Sarah: – like the tiny little square ones. Yeah, the little square ones that don’t stick very long: those Band-Aids.
Mikki: Yes! And we are poking those Band-Aids over literally big, gaping holes –
Sarah: Yeah.
Mikki: – abscesses running with us.
Sarah: Yeah. You said in your thread, you’re amazed we made it out of the 1900s alive.
Mikki: I – listen, I knew about the baby bottles that were breeding bacteria that killed babies? I didn’t know about the unlabeled teething syrups loaded with morphine.
Sarah: Oh yeah.
Mikki: It was very effective. I went back; I could find some of the ads. It was considered very effective.
Sarah: Well, I mean –
Mikki: The ads are beautiful. The ads – it’s a mother reclining in bed with her babies. They’re all smiling.
Sarah: ‘Cause they’re getting an incredibly concentrated dose of morphine right next to their brains on open, teething gums. Yeah, that’s not good.
Mikki: Not, yeah, not just on teething, because in some cases, as you know, kids lose teeth, and that hurts too.
Sarah: Yeah.
Mikki: So yeah.
Sarah: Mm-hmm. So you also mentioned in this thread, where you’re talking about the – ugh! – Embalmed Meat Scandal – ew. Ew!
Mikki: The Embalmed Beef is great; it’s great.
Sarah: They sent it to the army in cans, and it was like, this smells bad; eat it.

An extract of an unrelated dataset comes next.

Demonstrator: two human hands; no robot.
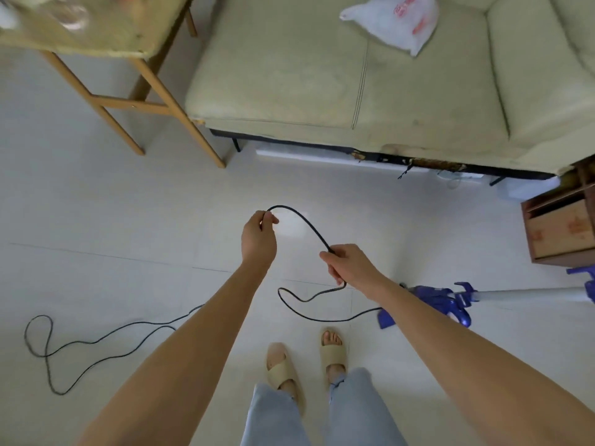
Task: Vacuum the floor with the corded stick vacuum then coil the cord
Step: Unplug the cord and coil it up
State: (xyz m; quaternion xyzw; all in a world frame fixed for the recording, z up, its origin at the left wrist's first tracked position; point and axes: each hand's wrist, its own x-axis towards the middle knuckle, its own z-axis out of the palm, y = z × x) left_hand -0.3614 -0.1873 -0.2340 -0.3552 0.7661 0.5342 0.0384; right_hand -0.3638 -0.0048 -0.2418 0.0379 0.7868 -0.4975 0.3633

Mikki: Not only was it, it smells bad; eat it; it smelled of formaldehyde.
Sarah: Right.
Mikki: It stank of formaldehyde. An interesting thing is that in many cases it was basically mush, an unrecognizable mush coming out, right?
Sarah: Yeah!
Mikki: But also, we don’t really know where they were sourcing that beef.
Sarah: Oh, absolutely.
Mikki: And we hope it was beef.
Sarah: Yeah. Well, it’s like pet foods that are labeled animal byproduct. What animal and what byproduct? Could you be more specific, please? That’s important information here.
Mikki: I mean, listen, I come from a community where we eat chitlins, right, which is the intestines of pigs, cleaned, cooked down – there’s a whole thing –
Sarah: Yeah!
Mikki: – if you’re going to prepare chitlins.
Sarah: Yeah.
Mikki: But you know it going in; you know what you’re eating, right –
Sarah: Yep.
Mikki: – it’s not a secret, right? And Americans love a good, like, mountain oyster, right? That kind of thing.
Sarah: Oh yeah.
Mikki: We love all of our little bits and pieces of animals.
Sarah: Oh yeah.
Mikki: So when you tell me that it’s animal byproducts or specially potted, specially prepared meats or whatever it is, the term is –
Sarah: Potted –
Mikki: – I get very concerned.
Sarah: Yeah, potted meat food product –
Mikki: Yeah.
Sarah: – what does that mean?
Mikki: Right! Because I know that I’m eating intestines and, and testicles –
Sarah: Right.
Mikki: – but you’re not going to horrify me. We eat cow eyeballs and tongues and –
Sarah: Brain.
Mikki: What is this? What’s in here?
Sarah: Yeah, what’s a byproduct? What are you hiding? So you also mentioned in this thread something about poison clusters and that there have been many poison clusters through the years. What’s a poison cluster, and how many do you know about?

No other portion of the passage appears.